(TASK PROMPT) Copies of all lines that contain "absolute" are needed; take them from the data below.

(INFORMATION PROVIDED)
+++
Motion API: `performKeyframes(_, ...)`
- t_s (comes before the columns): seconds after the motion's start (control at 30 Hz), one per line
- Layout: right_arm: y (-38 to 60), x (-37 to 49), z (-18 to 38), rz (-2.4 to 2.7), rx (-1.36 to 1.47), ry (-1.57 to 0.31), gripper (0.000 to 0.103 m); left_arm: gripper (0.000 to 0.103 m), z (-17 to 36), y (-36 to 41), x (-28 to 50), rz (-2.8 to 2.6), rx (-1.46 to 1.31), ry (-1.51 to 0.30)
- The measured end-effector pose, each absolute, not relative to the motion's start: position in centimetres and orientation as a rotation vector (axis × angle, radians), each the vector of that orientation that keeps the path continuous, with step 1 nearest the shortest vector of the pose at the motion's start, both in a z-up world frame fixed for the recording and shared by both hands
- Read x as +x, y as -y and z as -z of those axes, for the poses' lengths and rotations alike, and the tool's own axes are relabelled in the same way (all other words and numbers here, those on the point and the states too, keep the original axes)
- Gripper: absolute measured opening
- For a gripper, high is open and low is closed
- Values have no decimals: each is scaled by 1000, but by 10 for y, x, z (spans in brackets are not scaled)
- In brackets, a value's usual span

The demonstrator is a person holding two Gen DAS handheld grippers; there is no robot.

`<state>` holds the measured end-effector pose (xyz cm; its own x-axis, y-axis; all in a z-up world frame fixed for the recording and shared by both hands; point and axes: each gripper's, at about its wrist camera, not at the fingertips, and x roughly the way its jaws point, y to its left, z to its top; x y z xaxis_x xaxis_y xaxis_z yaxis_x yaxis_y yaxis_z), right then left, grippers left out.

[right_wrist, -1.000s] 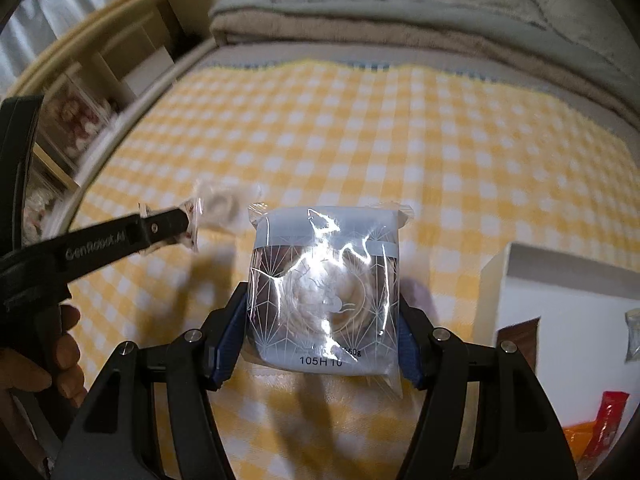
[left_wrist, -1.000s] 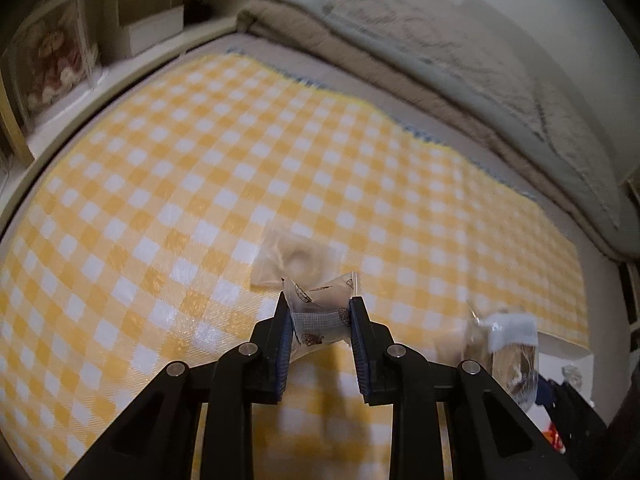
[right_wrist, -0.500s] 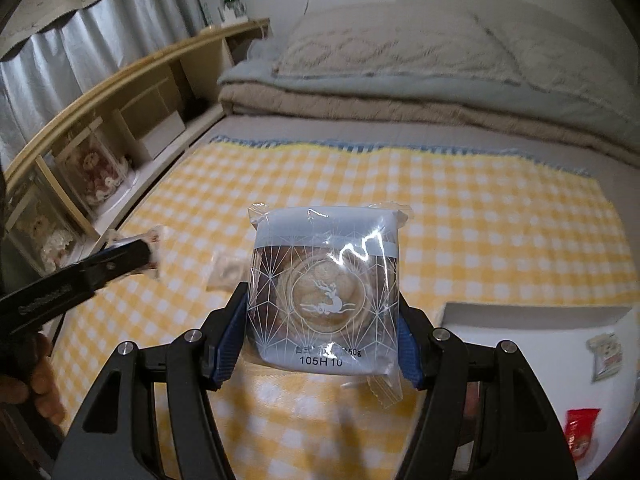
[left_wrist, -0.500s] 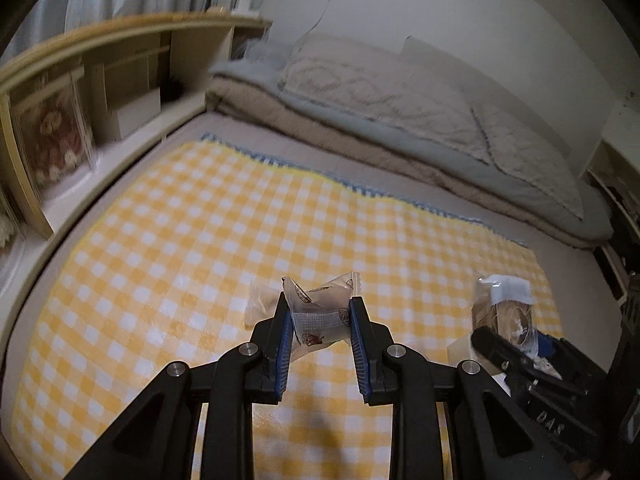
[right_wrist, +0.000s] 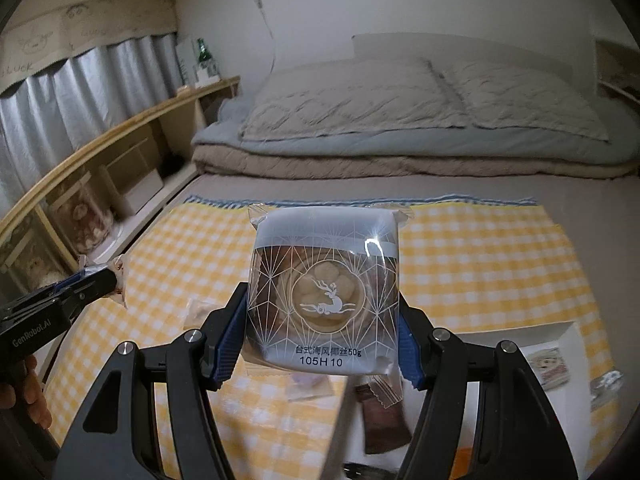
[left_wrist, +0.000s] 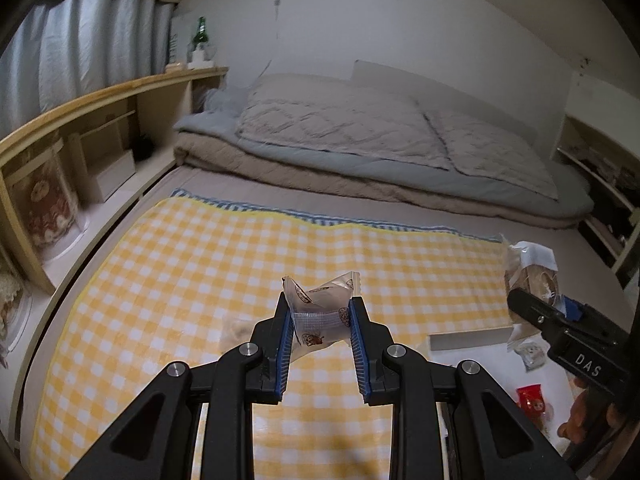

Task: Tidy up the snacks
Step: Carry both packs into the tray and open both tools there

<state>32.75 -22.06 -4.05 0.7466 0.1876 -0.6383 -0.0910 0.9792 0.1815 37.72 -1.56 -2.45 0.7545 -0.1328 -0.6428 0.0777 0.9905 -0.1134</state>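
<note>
My left gripper is shut on a small clear candy packet and holds it well above the yellow checked cloth. My right gripper is shut on a large cake packet with a white deer print, also held high. The right gripper and its packet show at the right of the left wrist view; the left gripper shows at the left of the right wrist view. A white tray holds several snacks. A clear wrapped snack lies on the cloth.
A brown bar and a clear packet lie below the right gripper. A red packet sits in the tray. Folded bedding lies beyond the cloth. Wooden shelves run along the left.
Both grippers have risen and tilted up with their packets still held. The view now takes in the bedding and wall, and the cloth lies farther below.
</note>
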Motion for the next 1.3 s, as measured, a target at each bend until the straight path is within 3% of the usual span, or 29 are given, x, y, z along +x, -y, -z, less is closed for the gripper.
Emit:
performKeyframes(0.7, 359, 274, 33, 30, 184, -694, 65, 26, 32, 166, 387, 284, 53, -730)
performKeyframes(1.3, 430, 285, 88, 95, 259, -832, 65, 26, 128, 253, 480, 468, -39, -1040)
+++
(REPLY TO THE TASK)
- The measured end-effector pose, each absolute, not relative to the motion's start: position in centimetres and orientation as a rotation vector (axis × angle, radians), each the vector of that orientation that keeps the path continuous, with step 1 nearest the shortest vector of the pose at the motion's start, both in a z-up world frame fixed for the recording and shared by both hands
- Gripper: absolute measured opening

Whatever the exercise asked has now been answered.